• [Exercise goal] Copy each line from the listing below where the word "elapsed" shows up.

········

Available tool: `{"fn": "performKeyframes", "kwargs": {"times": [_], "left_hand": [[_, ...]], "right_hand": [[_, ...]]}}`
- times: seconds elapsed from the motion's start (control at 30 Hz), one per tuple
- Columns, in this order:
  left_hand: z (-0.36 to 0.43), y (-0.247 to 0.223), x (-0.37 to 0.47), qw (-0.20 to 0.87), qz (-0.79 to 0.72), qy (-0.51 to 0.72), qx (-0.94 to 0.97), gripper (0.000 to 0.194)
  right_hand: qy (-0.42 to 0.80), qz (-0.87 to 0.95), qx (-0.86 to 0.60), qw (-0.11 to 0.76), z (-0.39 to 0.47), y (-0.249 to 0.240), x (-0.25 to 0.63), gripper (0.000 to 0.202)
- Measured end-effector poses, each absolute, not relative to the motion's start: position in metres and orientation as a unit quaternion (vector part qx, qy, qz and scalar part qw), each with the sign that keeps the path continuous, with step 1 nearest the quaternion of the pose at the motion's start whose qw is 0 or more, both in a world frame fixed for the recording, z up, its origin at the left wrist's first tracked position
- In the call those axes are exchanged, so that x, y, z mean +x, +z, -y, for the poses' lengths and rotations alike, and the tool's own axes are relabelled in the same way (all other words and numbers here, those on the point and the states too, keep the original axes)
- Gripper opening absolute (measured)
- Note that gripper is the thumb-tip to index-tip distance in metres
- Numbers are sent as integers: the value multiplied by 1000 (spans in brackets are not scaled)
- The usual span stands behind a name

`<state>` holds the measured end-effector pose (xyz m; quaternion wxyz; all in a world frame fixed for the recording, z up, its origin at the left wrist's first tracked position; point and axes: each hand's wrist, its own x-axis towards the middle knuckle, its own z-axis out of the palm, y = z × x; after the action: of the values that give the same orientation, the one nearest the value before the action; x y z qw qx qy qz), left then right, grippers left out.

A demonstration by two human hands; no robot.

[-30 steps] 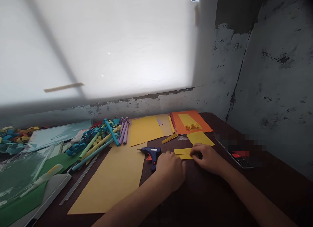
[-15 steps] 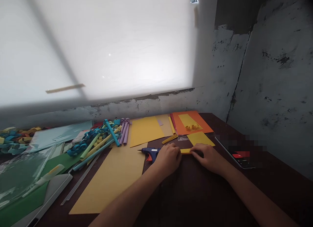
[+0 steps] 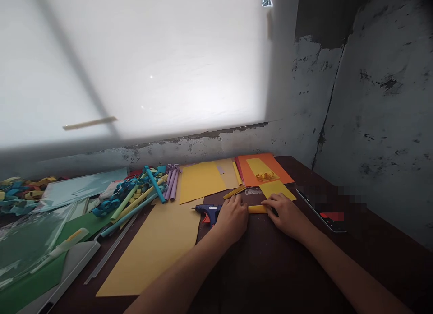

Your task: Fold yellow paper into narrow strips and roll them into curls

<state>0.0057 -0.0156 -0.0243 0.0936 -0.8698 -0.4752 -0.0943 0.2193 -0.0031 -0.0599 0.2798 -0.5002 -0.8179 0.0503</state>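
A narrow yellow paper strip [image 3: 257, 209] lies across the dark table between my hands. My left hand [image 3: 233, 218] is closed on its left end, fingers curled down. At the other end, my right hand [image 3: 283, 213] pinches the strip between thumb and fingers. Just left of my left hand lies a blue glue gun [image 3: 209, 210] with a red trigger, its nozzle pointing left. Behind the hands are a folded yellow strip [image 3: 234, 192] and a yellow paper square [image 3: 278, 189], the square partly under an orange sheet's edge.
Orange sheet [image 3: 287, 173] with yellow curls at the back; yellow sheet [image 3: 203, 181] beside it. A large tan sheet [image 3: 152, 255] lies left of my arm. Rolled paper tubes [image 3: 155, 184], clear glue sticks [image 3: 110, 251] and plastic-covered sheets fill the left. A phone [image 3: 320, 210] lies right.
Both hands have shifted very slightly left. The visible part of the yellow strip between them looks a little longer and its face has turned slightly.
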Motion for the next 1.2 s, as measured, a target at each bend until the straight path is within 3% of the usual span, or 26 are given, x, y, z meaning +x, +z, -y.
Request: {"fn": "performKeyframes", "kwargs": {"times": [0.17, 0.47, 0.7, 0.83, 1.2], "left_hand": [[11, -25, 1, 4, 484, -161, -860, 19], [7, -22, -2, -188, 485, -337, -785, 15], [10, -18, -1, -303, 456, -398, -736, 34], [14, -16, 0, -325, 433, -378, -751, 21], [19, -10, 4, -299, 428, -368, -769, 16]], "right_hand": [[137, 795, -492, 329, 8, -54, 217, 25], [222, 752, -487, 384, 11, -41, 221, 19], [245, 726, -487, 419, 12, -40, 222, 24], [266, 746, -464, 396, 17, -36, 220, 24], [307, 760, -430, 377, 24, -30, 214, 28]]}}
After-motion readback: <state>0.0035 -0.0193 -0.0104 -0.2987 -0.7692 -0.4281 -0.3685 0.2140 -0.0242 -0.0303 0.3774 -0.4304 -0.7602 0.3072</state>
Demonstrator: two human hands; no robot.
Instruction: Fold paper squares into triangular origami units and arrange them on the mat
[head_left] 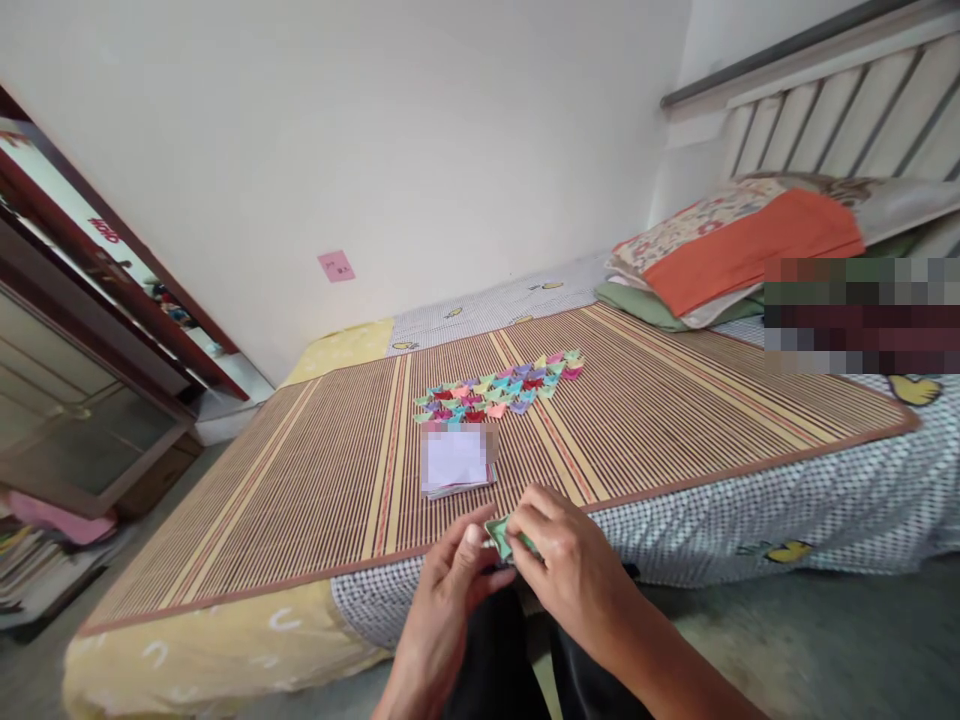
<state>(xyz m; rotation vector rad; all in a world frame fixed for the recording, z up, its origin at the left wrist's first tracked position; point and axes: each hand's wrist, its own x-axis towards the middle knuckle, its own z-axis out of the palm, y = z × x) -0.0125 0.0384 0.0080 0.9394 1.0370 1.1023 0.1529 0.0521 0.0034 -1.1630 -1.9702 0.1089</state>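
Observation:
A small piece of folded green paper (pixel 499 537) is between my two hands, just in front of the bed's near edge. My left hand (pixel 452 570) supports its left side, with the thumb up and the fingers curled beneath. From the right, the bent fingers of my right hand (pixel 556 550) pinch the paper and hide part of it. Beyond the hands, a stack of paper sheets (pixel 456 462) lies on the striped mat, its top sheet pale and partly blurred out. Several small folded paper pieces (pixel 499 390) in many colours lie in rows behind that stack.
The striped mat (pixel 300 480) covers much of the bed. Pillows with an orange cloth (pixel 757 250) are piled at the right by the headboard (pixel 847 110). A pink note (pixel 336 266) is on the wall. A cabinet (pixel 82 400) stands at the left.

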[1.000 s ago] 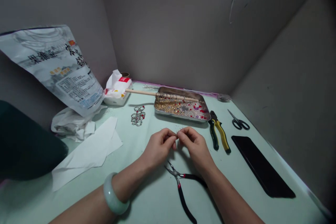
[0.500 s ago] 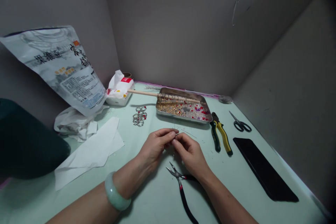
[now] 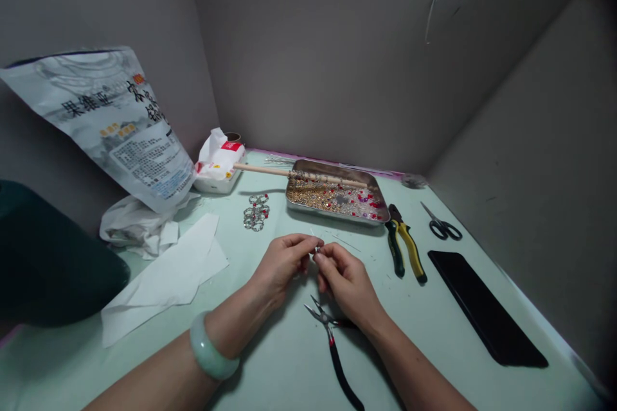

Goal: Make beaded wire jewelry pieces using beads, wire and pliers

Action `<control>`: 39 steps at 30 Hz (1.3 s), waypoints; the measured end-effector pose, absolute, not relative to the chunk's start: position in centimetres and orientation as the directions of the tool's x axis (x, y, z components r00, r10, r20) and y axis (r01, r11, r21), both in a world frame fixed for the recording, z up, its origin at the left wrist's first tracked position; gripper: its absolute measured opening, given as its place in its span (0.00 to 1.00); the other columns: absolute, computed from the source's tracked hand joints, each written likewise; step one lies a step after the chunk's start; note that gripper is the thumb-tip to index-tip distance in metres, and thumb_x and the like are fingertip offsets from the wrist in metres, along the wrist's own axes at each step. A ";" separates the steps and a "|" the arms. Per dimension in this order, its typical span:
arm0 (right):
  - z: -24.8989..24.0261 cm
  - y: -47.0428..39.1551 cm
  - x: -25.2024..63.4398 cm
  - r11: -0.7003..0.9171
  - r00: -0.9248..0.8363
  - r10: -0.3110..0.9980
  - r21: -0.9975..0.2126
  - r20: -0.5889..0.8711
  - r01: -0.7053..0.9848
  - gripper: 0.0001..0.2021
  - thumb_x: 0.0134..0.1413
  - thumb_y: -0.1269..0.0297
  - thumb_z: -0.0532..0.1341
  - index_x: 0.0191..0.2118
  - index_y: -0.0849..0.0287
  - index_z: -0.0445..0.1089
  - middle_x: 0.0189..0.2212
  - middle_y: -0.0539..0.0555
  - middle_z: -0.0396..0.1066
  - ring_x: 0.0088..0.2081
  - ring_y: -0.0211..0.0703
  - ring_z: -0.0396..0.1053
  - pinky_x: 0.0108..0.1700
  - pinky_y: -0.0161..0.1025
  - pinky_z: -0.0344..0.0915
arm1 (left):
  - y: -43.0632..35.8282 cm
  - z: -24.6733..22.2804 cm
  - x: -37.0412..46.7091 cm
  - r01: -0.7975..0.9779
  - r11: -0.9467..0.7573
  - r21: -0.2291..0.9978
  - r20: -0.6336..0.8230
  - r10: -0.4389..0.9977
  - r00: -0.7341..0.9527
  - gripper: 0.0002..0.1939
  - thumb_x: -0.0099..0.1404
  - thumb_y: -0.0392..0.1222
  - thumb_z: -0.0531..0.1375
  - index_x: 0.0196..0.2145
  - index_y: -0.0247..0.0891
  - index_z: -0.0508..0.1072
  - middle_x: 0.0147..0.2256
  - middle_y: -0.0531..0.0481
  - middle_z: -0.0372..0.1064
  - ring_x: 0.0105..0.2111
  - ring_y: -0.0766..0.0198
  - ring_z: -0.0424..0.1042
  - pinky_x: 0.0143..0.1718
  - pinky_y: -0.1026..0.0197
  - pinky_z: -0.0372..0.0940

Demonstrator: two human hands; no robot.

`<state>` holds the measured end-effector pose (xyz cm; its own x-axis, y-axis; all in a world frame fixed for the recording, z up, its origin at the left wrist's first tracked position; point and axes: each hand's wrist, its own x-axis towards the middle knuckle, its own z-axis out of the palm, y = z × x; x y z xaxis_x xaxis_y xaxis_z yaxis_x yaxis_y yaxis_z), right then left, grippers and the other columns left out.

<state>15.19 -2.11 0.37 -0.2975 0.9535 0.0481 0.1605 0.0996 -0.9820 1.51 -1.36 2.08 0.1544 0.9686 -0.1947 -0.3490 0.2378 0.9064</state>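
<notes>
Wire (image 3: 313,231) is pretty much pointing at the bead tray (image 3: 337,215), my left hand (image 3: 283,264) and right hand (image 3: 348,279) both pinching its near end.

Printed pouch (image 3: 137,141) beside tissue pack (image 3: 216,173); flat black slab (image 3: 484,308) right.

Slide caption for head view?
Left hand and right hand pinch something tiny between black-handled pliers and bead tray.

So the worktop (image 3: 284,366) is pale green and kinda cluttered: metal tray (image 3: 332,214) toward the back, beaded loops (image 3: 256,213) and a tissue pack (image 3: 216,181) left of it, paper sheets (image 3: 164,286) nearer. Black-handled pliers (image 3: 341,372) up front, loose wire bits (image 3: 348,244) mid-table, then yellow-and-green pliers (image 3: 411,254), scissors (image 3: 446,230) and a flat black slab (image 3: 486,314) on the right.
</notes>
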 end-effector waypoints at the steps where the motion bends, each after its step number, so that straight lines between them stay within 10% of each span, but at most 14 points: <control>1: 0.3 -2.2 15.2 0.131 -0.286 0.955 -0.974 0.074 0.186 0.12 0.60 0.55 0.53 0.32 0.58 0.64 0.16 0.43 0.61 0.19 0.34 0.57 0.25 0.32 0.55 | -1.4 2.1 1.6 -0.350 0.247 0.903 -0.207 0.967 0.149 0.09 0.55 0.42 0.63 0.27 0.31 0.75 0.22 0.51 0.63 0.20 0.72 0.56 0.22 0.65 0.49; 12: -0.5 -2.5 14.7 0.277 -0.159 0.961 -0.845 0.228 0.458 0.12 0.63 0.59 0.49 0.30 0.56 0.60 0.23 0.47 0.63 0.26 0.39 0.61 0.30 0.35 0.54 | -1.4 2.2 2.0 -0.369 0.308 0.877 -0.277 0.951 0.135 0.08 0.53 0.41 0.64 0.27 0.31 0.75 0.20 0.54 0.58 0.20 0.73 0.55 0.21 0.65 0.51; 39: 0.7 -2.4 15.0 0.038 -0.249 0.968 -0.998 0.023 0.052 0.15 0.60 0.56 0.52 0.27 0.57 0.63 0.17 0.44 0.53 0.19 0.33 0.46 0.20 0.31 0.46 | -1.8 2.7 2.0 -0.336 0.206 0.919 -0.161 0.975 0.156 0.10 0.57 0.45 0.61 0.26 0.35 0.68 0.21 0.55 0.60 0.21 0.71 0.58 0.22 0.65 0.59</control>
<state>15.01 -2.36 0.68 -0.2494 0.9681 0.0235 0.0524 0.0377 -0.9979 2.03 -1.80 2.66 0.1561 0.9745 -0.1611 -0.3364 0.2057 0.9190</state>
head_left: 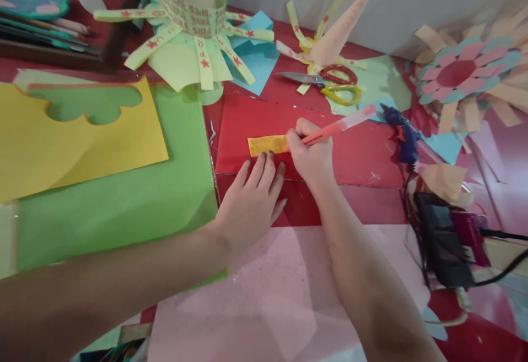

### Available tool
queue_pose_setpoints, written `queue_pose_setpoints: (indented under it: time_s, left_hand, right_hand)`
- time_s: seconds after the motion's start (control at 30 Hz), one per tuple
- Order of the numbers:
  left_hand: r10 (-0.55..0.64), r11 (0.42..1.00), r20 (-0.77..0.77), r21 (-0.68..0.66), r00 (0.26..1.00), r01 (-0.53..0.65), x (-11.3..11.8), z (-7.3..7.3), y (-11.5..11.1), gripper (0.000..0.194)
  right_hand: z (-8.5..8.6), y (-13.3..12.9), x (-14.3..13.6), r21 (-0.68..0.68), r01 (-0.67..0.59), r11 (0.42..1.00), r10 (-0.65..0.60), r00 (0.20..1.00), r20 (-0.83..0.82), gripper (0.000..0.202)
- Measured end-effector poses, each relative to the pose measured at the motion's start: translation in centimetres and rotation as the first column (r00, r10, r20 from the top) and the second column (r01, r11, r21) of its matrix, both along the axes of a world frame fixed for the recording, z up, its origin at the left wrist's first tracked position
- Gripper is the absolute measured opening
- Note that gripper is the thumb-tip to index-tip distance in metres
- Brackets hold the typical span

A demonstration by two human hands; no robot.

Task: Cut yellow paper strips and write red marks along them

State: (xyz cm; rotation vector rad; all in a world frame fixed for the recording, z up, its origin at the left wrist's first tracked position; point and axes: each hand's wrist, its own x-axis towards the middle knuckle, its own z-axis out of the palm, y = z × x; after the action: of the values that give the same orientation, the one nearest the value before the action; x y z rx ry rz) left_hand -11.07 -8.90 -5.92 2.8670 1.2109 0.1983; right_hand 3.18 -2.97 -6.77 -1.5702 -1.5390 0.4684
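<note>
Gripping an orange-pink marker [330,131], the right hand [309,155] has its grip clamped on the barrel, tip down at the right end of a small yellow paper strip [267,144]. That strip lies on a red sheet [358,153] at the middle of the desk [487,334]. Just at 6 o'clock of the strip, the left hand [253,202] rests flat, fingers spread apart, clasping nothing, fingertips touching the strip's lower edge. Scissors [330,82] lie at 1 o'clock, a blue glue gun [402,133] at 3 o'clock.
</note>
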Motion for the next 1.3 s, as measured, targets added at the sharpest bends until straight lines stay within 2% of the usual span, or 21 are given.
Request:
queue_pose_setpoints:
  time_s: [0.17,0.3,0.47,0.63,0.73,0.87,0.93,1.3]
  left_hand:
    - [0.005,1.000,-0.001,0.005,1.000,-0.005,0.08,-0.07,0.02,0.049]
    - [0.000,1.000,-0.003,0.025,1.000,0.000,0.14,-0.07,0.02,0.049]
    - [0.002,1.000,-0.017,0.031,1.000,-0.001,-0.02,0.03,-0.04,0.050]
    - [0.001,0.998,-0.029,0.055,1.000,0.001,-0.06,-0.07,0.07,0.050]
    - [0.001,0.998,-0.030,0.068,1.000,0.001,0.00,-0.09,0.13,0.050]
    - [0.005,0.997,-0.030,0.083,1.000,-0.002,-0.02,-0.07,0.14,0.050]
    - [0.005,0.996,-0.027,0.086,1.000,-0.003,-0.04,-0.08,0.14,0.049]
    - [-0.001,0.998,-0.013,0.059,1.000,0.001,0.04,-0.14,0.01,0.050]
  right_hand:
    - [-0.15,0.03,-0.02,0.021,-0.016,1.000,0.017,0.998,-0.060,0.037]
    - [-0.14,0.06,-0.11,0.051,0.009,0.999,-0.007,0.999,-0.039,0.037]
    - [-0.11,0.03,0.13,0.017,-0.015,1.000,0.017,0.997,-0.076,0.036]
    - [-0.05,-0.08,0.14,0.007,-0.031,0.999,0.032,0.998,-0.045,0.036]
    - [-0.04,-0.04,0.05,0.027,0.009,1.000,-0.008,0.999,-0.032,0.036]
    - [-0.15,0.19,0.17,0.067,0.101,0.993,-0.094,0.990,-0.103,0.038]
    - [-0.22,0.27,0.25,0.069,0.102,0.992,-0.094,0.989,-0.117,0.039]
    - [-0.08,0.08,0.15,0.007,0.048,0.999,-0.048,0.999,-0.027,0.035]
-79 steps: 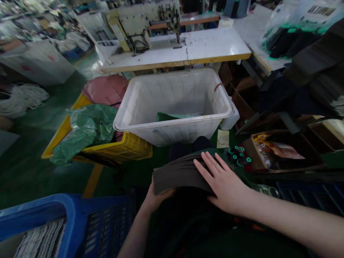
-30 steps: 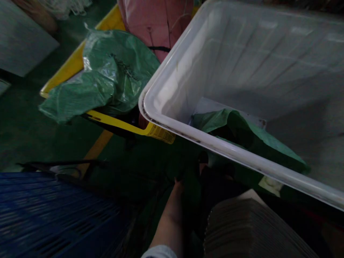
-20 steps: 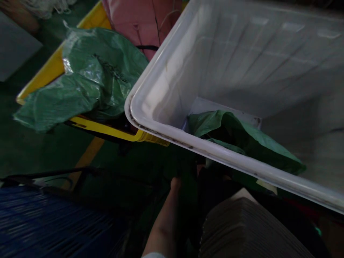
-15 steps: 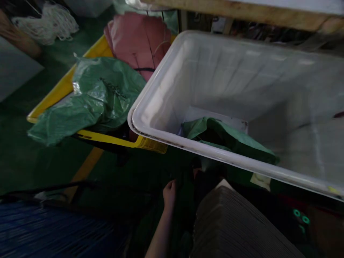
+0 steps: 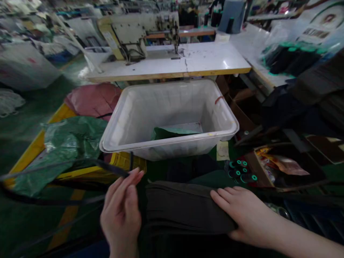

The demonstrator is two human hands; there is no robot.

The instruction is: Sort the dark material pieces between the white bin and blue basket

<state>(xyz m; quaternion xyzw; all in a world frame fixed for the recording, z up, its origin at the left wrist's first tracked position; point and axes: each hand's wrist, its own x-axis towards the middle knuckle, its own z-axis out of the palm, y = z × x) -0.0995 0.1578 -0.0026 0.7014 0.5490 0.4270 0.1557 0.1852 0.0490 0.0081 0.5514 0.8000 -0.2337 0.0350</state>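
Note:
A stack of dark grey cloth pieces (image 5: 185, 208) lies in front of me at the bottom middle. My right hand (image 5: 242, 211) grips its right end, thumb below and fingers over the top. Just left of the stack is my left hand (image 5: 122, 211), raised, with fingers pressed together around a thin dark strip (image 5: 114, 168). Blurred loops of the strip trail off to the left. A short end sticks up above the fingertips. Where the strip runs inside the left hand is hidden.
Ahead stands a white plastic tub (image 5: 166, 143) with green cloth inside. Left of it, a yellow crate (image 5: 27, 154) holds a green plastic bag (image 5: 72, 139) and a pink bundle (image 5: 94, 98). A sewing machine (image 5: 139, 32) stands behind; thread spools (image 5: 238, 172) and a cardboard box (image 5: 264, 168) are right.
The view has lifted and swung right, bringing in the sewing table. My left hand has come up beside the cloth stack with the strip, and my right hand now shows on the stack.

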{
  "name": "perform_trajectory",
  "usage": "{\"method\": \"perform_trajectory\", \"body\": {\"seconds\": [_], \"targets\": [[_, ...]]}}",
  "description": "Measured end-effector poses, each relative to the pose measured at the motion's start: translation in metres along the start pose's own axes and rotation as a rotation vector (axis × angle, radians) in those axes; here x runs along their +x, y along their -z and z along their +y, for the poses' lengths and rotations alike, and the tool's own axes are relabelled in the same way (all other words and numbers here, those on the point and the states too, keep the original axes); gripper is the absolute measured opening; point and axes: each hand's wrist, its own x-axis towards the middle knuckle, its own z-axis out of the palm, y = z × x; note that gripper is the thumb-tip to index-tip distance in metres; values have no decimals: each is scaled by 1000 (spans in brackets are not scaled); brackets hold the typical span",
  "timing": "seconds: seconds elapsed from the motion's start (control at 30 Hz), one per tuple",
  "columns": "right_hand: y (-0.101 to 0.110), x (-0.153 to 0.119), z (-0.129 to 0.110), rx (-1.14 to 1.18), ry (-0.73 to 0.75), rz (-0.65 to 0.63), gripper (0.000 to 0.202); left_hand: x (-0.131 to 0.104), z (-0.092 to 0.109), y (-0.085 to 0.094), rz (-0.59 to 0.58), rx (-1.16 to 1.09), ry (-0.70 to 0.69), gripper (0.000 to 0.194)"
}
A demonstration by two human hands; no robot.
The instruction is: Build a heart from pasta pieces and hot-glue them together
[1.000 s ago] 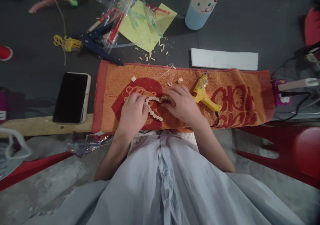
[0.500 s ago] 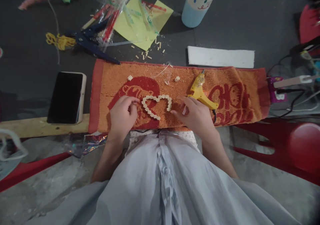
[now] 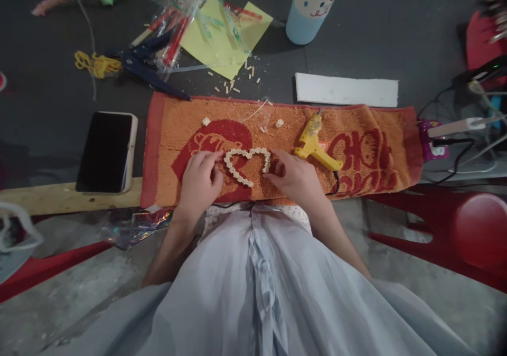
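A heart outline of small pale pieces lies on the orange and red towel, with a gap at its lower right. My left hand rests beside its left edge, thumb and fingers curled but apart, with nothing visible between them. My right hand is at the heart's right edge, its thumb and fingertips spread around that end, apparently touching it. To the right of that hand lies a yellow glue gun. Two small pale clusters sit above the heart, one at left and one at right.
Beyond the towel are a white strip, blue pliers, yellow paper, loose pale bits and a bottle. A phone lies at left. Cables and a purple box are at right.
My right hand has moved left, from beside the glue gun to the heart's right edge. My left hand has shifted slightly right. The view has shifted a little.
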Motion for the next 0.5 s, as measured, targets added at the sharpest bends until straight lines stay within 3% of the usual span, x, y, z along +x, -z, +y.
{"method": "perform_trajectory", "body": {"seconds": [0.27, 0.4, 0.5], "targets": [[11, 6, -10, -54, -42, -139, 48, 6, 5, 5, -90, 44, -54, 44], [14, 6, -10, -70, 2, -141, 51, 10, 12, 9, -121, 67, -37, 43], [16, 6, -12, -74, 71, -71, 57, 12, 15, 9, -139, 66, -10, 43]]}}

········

• [Response below]
- times: seconds elapsed from the motion's start (control at 30 Hz), one per tuple
  "timing": "seconds: seconds elapsed from the motion's start (control at 30 Hz), one per tuple",

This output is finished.